Each line of the material is to be written out exactly.

=== Recorded data ===

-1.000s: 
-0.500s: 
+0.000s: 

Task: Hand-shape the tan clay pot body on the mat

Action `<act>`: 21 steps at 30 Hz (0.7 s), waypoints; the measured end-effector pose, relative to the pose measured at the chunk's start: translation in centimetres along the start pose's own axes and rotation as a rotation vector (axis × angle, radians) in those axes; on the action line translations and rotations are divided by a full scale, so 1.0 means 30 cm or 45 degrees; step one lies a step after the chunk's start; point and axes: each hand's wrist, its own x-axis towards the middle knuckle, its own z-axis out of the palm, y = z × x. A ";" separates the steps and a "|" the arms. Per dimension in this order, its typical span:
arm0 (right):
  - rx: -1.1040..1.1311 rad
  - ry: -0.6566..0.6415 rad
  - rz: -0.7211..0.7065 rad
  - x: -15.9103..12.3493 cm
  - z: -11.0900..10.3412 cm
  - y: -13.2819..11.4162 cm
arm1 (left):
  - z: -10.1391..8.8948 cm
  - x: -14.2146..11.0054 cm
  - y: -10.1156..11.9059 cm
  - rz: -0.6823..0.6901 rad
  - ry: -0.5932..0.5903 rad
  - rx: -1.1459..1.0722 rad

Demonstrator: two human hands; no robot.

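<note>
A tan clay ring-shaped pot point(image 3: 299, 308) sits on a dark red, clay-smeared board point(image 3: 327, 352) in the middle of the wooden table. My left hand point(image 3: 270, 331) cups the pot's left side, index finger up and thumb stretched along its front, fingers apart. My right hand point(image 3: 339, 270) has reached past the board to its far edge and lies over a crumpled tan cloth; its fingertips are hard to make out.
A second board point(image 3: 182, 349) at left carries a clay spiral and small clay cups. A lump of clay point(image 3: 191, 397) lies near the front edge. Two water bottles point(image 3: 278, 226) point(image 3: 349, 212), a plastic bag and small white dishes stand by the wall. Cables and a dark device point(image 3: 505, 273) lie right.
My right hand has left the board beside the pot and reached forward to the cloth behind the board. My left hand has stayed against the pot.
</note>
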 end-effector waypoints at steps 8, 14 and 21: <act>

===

=== Solution to the exercise ===
-1.000s: 
-0.500s: 
+0.000s: 

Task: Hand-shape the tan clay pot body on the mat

Action `<act>`: 21 steps at 30 Hz (0.7 s), waypoints; the measured end-effector pose, relative to the pose measured at the chunk's start: translation in centimetres along the start pose's own axes and rotation as a rotation vector (axis × angle, radians) in those axes; on the action line translations and rotations are divided by a full scale, so 1.0 means 30 cm or 45 degrees; step one lies a step after the chunk's start; point and axes: each hand's wrist, its own x-axis towards the middle knuckle, its own z-axis out of the palm, y = z × x. A ";" separates the steps and a "|" the arms. Per dimension in this order, its typical span:
arm0 (right):
  - rx: -1.1040..1.1311 rad
  - ry: -0.6566..0.6415 rad
  - rz: -0.7211..0.7065 rad
  - x: -15.9103..12.3493 cm
  - z: -11.0900..10.3412 cm
  - y: -13.2819..11.4162 cm
arm1 (left):
  - z: -10.1391..8.8948 cm
  - x: -14.2146..11.0054 cm
  - y: -10.1156..11.9059 cm
  - rz: -0.6823..0.6901 rad
  - ry: -0.5932..0.5903 rad
  - rx: -1.1459..1.0722 rad

Demonstrator: two human hands; no robot.

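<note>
A tan clay ring-shaped pot point(image 3: 299, 308) sits on a dark red, clay-smeared board point(image 3: 327, 352) in the middle of the wooden table. My left hand point(image 3: 270, 331) cups the pot's left side, index finger up and thumb stretched along its front, fingers apart. My right hand point(image 3: 339, 270) has reached past the board to its far edge and lies over a crumpled tan cloth; its fingertips are hard to make out.
A second board point(image 3: 182, 349) at left carries a clay spiral and small clay cups. A lump of clay point(image 3: 191, 397) lies near the front edge. Two water bottles point(image 3: 278, 226) point(image 3: 349, 212), a plastic bag and small white dishes stand by the wall. Cables and a dark device point(image 3: 505, 273) lie right.
My right hand has left the board beside the pot and reached forward to the cloth behind the board. My left hand has stayed against the pot.
</note>
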 end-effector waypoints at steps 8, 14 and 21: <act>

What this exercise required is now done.